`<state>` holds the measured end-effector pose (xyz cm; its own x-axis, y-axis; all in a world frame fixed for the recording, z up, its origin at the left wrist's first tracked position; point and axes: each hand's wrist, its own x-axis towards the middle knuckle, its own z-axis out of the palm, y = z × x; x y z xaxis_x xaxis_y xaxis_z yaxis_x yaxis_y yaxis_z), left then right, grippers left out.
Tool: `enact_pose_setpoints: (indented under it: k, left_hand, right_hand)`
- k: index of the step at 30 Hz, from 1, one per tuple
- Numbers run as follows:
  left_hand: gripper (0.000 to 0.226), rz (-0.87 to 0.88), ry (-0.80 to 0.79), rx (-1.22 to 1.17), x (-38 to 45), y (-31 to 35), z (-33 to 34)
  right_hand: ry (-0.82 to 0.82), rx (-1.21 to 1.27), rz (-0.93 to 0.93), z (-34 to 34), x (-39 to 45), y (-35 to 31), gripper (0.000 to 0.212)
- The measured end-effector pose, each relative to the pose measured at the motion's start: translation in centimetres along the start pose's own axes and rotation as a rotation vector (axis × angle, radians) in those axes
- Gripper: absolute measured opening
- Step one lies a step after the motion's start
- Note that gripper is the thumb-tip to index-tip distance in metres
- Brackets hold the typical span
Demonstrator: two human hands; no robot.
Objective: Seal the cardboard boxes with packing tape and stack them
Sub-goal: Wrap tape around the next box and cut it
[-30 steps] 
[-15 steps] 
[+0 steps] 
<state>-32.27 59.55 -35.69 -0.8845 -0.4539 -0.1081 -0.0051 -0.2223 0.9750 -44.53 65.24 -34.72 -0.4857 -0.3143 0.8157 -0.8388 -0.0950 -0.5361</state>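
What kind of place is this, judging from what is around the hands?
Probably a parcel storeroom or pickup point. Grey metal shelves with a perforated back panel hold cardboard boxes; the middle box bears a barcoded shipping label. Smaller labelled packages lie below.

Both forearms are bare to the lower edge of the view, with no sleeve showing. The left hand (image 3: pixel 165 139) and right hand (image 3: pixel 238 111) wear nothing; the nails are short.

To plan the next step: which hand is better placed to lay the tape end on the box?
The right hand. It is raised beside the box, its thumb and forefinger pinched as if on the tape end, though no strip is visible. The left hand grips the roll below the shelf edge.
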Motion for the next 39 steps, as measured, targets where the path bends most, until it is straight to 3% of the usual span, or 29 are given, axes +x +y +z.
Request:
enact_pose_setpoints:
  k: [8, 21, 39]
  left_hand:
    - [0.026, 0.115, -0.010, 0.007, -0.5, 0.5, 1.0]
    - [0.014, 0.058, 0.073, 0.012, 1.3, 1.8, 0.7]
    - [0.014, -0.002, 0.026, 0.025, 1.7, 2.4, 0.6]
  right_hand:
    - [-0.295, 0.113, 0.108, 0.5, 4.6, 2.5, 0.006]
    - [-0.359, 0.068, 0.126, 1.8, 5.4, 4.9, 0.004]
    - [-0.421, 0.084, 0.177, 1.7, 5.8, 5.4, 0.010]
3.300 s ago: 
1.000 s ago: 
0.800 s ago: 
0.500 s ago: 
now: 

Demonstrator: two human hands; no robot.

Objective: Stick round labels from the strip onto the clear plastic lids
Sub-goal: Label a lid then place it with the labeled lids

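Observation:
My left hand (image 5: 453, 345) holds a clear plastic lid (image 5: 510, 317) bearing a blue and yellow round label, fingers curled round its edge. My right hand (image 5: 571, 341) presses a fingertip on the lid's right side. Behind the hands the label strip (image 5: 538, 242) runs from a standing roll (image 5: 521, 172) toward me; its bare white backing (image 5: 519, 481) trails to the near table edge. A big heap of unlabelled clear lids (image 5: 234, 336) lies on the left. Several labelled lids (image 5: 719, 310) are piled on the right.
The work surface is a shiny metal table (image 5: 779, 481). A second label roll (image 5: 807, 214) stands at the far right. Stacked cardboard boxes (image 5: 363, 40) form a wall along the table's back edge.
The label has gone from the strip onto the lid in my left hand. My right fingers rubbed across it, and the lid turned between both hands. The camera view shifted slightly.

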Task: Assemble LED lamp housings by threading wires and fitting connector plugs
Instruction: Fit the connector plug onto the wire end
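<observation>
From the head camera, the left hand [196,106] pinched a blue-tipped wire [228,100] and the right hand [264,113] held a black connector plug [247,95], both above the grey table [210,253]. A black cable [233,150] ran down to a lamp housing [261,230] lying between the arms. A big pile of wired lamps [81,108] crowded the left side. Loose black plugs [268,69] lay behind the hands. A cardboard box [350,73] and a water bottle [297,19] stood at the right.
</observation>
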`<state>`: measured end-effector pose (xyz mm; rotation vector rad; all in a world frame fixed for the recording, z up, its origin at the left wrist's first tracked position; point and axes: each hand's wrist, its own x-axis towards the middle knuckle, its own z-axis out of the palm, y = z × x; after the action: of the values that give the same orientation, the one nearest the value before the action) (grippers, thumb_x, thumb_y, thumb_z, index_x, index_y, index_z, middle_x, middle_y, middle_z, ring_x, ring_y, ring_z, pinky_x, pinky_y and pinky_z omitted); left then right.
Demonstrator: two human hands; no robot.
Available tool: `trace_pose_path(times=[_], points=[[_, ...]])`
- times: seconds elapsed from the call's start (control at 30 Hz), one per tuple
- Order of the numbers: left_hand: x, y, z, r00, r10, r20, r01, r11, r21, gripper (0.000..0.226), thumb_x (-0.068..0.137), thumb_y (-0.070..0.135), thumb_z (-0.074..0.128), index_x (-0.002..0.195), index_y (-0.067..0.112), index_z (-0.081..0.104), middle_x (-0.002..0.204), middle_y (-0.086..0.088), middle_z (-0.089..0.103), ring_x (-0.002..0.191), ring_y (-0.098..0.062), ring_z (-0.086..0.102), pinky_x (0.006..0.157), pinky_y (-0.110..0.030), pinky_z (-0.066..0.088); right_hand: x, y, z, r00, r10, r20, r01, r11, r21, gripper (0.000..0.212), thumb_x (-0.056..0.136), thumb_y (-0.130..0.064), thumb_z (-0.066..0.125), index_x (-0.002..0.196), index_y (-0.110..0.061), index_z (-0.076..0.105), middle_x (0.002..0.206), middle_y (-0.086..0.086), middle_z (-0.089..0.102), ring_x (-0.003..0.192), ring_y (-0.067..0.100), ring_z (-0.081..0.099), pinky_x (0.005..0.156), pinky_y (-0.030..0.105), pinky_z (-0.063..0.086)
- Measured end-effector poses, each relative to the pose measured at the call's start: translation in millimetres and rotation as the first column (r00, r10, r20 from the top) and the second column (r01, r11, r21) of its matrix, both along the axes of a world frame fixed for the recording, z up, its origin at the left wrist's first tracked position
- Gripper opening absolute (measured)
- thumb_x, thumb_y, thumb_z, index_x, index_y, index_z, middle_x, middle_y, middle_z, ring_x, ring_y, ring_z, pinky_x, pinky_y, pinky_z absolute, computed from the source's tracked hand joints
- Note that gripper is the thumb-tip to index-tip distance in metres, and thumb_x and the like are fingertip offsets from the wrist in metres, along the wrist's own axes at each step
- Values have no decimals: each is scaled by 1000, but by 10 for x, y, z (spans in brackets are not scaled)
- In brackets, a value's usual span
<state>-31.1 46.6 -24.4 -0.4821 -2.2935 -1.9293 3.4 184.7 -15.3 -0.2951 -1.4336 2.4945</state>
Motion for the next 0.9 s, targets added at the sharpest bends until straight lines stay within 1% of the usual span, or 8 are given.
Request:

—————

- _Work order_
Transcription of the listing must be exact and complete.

- _Solution_
`<state>` holds the measured end-effector pose (xyz cm; its own x-axis, y-axis; all in a world frame fixed for the recording, z up, its origin at the left wrist's first tracked position; point and axes: each hand's wrist, its own x-axis towards the middle knuckle, its own z-axis out of the palm, y = z × x; x y z xaxis_x xaxis_y xaxis_z yaxis_x yaxis_y yaxis_z), left then right, grippers left out.
Tool: `enact_pose_setpoints: (indented under it: k, left_hand, right_hand)`
- k: index of the step at 30 Hz, from 1, one per tuple
- Numbers run as follows:
  left_hand: gripper (0.000 to 0.226), rz (-0.87 to 0.88), ry (-0.80 to 0.79), rx (-1.22 to 1.17), x (-38 to 45), y (-31 to 35), z (-33 to 34)
  right_hand: ry (-0.82 to 0.82), rx (-1.21 to 1.27), rz (-0.93 to 0.93), z (-34 to 34), x (-39 to 45), y (-35 to 31), gripper (0.000 to 0.212)
- The measured end-effector pose, each relative to the pose measured at the motion's start: translation in centimetres along the start pose's own axes and rotation as a rotation vector (axis × angle, radians) in those axes
- Gripper: absolute measured opening
- Step one lies a step after the motion's start
- Note that gripper is the thumb-tip to index-tip distance in metres
- Brackets hold the typical span
Demonstrator: two human hands; no robot.
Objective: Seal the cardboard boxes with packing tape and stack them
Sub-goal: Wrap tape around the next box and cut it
[-30 steps] 
[-15 steps] 
[+0 steps] 
<state>-32.27 59.55 -35.69 -0.8845 -0.4539 -0.1081 -0.0051 -0.2223 0.9750 -44.53 65.24 -34.72 -0.4857 -0.3143 0.8157 -0.8388 -0.0950 -0.5361</state>
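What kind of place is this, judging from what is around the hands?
Probably a parcel storeroom or pickup point. Grey metal shelves with a perforated back panel hold cardboard boxes; the middle box bears a barcoded shipping label. Smaller labelled packages lie below.

Both forearms are bare to the lower edge of the view, with no sleeve showing. The left hand (image 3: pixel 165 139) and right hand (image 3: pixel 238 111) wear nothing; the nails are short.

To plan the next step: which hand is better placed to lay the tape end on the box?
The right hand. It is raised beside the box, its thumb and forefinger pinched as if on the tape end, though no strip is visible. The left hand grips the roll below the shelf edge.
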Motion for the next 39 steps, as measured, targets where the path bends most, until it is straight to 3% of the usual span, or 29 are given, axes +x +y +z.
Request:
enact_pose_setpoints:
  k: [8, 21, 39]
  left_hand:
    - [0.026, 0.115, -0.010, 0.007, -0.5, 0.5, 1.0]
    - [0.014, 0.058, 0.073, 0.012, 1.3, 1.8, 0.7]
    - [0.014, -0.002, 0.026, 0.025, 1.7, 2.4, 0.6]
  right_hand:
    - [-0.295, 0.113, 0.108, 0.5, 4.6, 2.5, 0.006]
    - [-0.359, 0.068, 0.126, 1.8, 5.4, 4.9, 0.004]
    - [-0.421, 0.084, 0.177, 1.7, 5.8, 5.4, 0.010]
3.300 s ago: 
1.000 s ago: 
0.800 s ago: 
0.500 s ago: 
now: 

Demonstrator: two human hands; no robot.

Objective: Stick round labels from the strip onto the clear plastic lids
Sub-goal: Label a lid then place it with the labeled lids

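Observation:
My left hand (image 5: 453, 345) holds a clear plastic lid (image 5: 510, 317) bearing a blue and yellow round label, fingers curled round its edge. My right hand (image 5: 571, 341) presses a fingertip on the lid's right side. Behind the hands the label strip (image 5: 538, 242) runs from a standing roll (image 5: 521, 172) toward me; its bare white backing (image 5: 519, 481) trails to the near table edge. A big heap of unlabelled clear lids (image 5: 234, 336) lies on the left. Several labelled lids (image 5: 719, 310) are piled on the right.
The work surface is a shiny metal table (image 5: 779, 481). A second label roll (image 5: 807, 214) stands at the far right. Stacked cardboard boxes (image 5: 363, 40) form a wall along the table's back edge.
The label has gone from the strip onto the lid in my left hand. My right fingers rubbed across it, and the lid turned between both hands. The camera view shifted slightly.
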
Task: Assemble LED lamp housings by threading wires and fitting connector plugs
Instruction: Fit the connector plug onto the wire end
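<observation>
From the head camera, the left hand [196,106] pinched a blue-tipped wire [228,100] and the right hand [264,113] held a black connector plug [247,95], both above the grey table [210,253]. A black cable [233,150] ran down to a lamp housing [261,230] lying between the arms. A big pile of wired lamps [81,108] crowded the left side. Loose black plugs [268,69] lay behind the hands. A cardboard box [350,73] and a water bottle [297,19] stood at the right.
</observation>
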`<state>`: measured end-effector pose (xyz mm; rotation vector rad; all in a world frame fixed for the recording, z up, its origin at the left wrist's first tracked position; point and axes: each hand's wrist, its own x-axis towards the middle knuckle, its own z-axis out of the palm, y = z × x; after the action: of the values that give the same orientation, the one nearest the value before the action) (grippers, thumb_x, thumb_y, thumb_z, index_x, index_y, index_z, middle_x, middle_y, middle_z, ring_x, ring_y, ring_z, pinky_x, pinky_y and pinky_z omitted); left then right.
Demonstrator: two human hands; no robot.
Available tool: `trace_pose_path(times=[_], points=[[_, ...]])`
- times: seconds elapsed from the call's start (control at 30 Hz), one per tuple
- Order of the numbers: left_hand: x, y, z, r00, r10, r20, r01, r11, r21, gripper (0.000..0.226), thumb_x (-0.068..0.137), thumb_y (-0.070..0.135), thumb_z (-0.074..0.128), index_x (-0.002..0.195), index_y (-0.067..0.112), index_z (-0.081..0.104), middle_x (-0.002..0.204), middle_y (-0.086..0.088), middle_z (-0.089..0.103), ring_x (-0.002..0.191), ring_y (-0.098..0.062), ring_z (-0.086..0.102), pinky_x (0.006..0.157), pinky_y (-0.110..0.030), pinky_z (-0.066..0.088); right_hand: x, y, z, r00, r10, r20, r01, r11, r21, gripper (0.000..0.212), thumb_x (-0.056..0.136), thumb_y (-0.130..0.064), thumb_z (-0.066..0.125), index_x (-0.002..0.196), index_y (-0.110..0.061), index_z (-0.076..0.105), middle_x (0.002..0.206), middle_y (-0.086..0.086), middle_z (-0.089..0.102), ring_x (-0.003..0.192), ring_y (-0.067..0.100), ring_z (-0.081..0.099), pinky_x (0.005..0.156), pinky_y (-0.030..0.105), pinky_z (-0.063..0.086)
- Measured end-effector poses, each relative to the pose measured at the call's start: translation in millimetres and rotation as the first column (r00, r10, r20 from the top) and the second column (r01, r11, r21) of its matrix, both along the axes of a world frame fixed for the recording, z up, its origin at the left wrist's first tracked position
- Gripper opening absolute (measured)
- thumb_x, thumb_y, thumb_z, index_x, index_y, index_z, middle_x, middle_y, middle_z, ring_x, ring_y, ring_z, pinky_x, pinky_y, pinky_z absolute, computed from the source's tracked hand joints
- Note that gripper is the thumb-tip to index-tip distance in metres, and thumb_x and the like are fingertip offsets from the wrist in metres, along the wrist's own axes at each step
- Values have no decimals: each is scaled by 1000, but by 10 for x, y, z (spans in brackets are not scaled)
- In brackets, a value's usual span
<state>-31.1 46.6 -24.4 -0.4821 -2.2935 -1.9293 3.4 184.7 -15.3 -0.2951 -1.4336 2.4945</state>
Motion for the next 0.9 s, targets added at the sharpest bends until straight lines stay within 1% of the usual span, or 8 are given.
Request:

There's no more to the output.